Task prompt —
Set the data down again, exactly as it reads, but without the pictures.

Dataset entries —
·····

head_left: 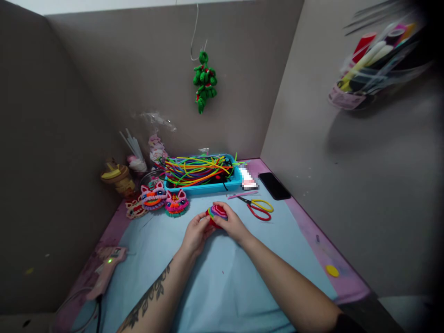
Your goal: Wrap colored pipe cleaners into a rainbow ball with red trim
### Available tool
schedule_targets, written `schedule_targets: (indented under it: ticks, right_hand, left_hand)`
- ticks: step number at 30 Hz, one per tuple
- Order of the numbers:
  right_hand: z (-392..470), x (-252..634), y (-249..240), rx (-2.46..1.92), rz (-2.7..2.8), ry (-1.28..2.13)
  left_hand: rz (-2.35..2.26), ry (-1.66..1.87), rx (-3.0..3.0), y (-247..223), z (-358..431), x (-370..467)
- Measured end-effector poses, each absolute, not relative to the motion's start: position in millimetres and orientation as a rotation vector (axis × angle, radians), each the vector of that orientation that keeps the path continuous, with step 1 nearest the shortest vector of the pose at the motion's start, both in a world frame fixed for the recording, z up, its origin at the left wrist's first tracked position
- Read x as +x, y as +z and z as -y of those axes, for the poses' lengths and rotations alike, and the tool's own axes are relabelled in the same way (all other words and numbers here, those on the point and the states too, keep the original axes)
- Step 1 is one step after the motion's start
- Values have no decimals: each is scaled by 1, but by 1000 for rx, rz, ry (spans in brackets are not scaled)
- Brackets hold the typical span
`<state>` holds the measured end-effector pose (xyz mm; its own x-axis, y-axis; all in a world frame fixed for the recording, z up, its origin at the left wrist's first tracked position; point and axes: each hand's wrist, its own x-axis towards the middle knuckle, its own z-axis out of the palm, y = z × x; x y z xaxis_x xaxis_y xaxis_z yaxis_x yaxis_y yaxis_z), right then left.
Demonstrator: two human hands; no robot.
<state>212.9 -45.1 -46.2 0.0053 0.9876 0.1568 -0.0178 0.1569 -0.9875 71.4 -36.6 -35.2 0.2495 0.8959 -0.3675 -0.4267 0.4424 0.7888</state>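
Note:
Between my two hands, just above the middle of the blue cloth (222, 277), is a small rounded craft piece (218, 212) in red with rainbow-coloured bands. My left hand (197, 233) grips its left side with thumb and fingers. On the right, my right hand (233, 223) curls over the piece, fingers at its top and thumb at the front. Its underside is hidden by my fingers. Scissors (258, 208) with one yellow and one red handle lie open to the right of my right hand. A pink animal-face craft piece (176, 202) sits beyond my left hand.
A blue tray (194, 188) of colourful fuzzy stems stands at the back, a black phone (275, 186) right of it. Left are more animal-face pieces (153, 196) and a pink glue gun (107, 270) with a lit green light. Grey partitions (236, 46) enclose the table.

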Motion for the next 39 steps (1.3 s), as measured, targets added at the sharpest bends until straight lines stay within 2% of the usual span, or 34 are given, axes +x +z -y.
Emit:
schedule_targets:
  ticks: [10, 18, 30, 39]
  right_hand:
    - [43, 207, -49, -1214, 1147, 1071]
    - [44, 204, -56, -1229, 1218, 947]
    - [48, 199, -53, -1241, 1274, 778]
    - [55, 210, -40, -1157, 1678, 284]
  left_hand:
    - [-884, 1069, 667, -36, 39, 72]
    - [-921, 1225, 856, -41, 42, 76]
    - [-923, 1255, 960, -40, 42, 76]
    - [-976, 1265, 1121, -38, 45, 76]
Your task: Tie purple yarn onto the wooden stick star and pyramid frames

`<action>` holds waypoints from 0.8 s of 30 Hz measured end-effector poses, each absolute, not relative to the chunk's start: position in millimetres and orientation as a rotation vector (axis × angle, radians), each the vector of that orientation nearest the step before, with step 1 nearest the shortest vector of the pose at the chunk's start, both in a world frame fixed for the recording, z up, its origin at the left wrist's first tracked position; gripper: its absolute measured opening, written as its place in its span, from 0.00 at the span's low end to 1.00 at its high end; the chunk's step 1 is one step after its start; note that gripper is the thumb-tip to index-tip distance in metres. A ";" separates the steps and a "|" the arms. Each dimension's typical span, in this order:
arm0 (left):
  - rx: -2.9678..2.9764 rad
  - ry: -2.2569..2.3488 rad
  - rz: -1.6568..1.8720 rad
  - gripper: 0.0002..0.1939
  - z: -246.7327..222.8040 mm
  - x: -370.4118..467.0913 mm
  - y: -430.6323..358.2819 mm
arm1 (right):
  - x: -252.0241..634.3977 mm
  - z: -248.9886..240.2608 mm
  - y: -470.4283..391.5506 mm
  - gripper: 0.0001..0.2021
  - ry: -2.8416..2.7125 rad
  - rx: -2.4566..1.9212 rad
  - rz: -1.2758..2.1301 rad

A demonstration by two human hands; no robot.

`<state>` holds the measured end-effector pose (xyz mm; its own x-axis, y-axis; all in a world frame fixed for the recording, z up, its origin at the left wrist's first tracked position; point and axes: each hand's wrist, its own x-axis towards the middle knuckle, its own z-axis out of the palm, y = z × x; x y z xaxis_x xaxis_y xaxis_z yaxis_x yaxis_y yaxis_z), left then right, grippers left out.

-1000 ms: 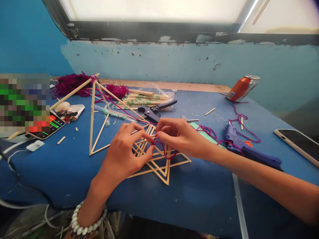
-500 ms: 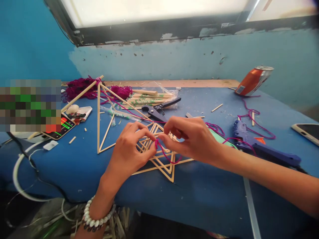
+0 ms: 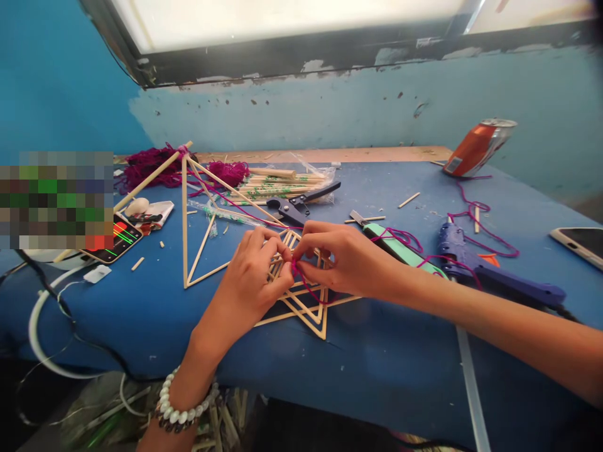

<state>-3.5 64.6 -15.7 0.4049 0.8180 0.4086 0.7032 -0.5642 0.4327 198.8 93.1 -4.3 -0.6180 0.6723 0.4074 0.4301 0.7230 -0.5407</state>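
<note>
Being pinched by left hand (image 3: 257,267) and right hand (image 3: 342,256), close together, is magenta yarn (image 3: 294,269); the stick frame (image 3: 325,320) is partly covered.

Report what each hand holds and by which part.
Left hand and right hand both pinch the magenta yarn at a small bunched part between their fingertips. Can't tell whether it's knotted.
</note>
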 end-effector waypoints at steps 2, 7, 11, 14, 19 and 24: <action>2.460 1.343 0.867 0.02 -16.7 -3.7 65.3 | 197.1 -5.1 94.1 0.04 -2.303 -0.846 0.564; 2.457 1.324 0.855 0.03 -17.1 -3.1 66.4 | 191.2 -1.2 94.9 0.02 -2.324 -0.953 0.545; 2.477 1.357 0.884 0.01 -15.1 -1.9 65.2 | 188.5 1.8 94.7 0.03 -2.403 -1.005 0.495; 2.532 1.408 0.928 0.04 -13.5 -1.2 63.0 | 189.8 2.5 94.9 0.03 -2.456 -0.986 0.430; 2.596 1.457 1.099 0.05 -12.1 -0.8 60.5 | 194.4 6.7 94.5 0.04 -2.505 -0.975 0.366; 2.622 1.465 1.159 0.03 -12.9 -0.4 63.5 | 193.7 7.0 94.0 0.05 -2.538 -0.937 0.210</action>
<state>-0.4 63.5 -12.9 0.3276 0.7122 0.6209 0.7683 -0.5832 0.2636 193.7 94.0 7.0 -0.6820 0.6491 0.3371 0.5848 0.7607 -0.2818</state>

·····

Task result —
head_left: 
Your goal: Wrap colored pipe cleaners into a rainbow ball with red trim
### Available tool
schedule_targets, written `schedule_targets: (indented under it: ticks, right_hand, left_hand)`
- ticks: step number at 30 Hz, one per tuple
- Order of the numbers:
  right_hand: z (-392..470), x (-252..634), y (-249..240), rx (-2.46..1.92), rz (-2.7..2.8), ry (-1.28..2.13)
  left_hand: rz (-2.35..2.26), ry (-1.66..1.87), rx (-3.0..3.0), y (-247..223), z (-358..431), x (-370..467)
- Measured end-effector poses, each absolute, not relative to the motion's start: position in millimetres and orientation as a rotation vector (axis × angle, radians), each the vector of that orientation that keeps the path continuous, with step 1 nearest the shortest vector of the pose at the motion's start, both in a world frame fixed for the recording, z up, its origin at the left wrist's first tracked position
- Read x as +x, y as +z and z as -y of those axes, for the poses' lengths and rotations alike, and the tool's own axes are relabelled in the same way (all other words and numbers here, those on the point and the states too, keep the original axes)
- Step 1 is one step after the motion's start
- Values have no decimals: each is scaled by 1, but by 1000 for rx, rz, ry (spans in brackets are not scaled)
- Brackets hold the typical span
`<state>` holds the measured end-effector pose (xyz mm; its own x-axis, y-axis; all in a world frame fixed for the recording, z up, its origin at the left wrist's first tracked position; point and axes: each hand's wrist, its own x-axis towards the middle knuckle, its own z-axis out of the palm, y = z × x; x y z xaxis_x xaxis_y xaxis_z yaxis_x yaxis_y yaxis_z), right then left.
Demonstrator: two human hands; no robot.
<state>212.9 -45.1 -46.2 0.0053 0.9876 0.1568 -0.0178 0.1569 -0.9875 71.4 -36.6 -35.2 0.2495 0.8959 -0.3675 -0.4267 0.4424 0.7888</state>
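Note:
Between my two hands, just above the middle of the blue cloth (222, 277), is a small rounded craft piece (218, 212) in red with rainbow-coloured bands. My left hand (197, 233) grips its left side with thumb and fingers. On the right, my right hand (233, 223) curls over the piece, fingers at its top and thumb at the front. Its underside is hidden by my fingers. Scissors (258, 208) with one yellow and one red handle lie open to the right of my right hand. A pink animal-face craft piece (176, 202) sits beyond my left hand.
A blue tray (194, 188) of colourful fuzzy stems stands at the back, a black phone (275, 186) right of it. Left are more animal-face pieces (153, 196) and a pink glue gun (107, 270) with a lit green light. Grey partitions (236, 46) enclose the table.
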
Motion for the next 39 steps (1.3 s), as measured, targets added at the sharpest bends until straight lines stay within 2% of the usual span, or 34 are given, axes +x +z -y.
Emit:
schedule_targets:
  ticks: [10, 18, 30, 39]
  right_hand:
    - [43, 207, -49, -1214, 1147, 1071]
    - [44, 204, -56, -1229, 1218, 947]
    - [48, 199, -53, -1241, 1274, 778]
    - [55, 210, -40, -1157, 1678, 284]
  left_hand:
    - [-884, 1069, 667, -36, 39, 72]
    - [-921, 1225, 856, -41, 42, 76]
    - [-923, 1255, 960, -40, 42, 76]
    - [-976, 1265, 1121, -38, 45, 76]
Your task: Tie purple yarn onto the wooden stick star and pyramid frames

`<action>` holds waypoints from 0.8 s of 30 Hz measured end-effector poses, each absolute, not relative to the chunk's start: position in millimetres and orientation as a rotation vector (axis × angle, radians), each the vector of that orientation nearest the step before, with step 1 nearest the shortest vector of the pose at the chunk's start, both in a world frame fixed for the recording, z up, its origin at the left wrist's first tracked position; gripper: its absolute measured opening, written as its place in its span, from 0.00 at the span's low end to 1.00 at its high end; the chunk's step 1 is one step after its start; note that gripper is the thumb-tip to index-tip distance in metres. A ";" separates the steps and a "|" the arms. Each dimension's typical span, in this order:
arm0 (left):
  - rx: -2.9678..2.9764 rad
  - ry: -2.2569..2.3488 rad
  - rz: -1.6568..1.8720 rad
  - gripper: 0.0002..0.1939
  - z: -246.7327..222.8040 mm
  - x: -370.4118..467.0913 mm
  - y: -430.6323..358.2819 mm
arm1 (right):
  - x: -252.0241..634.3977 mm
  - z: -248.9886..240.2608 mm
  - y: -470.4283..391.5506 mm
  - gripper: 0.0001..0.2021
  - ry: -2.8416..2.7125 rad
  - rx: -2.4566..1.9212 rad
  - rz: -1.2758..2.1301 rad

A demonstration by two human hands; no robot.

`<state>` holds the measured end-effector pose (xyz mm; its own x-axis, y-axis; all in a world frame fixed for the recording, z up, its origin at the left wrist's first tracked position; point and axes: each hand's wrist, its own x-axis towards the middle knuckle, its own z-axis out of the palm, y = z × x; x y z xaxis_x xaxis_y xaxis_z yaxis_x yaxis_y yaxis_z), left then right, grippers left out.

-1000 ms: 
-500 ms: 
+0 ms: 

<state>-3.5 64.6 -15.7 0.4049 0.8180 0.4086 0.7032 -0.5642 0.4327 198.8 93.1 -4.3 -0.6180 0.6723 0.4074 0.4301 0.7230 -0.5407</state>
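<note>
Being pinched by left hand (image 3: 257,267) and right hand (image 3: 342,256), close together, is magenta yarn (image 3: 294,269); the stick frame (image 3: 325,320) is partly covered.

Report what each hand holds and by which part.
Left hand and right hand both pinch the magenta yarn at a small bunched part between their fingertips. Can't tell whether it's knotted.
</note>
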 end-effector waypoints at steps 2, 7, 11, 14, 19 and 24: <action>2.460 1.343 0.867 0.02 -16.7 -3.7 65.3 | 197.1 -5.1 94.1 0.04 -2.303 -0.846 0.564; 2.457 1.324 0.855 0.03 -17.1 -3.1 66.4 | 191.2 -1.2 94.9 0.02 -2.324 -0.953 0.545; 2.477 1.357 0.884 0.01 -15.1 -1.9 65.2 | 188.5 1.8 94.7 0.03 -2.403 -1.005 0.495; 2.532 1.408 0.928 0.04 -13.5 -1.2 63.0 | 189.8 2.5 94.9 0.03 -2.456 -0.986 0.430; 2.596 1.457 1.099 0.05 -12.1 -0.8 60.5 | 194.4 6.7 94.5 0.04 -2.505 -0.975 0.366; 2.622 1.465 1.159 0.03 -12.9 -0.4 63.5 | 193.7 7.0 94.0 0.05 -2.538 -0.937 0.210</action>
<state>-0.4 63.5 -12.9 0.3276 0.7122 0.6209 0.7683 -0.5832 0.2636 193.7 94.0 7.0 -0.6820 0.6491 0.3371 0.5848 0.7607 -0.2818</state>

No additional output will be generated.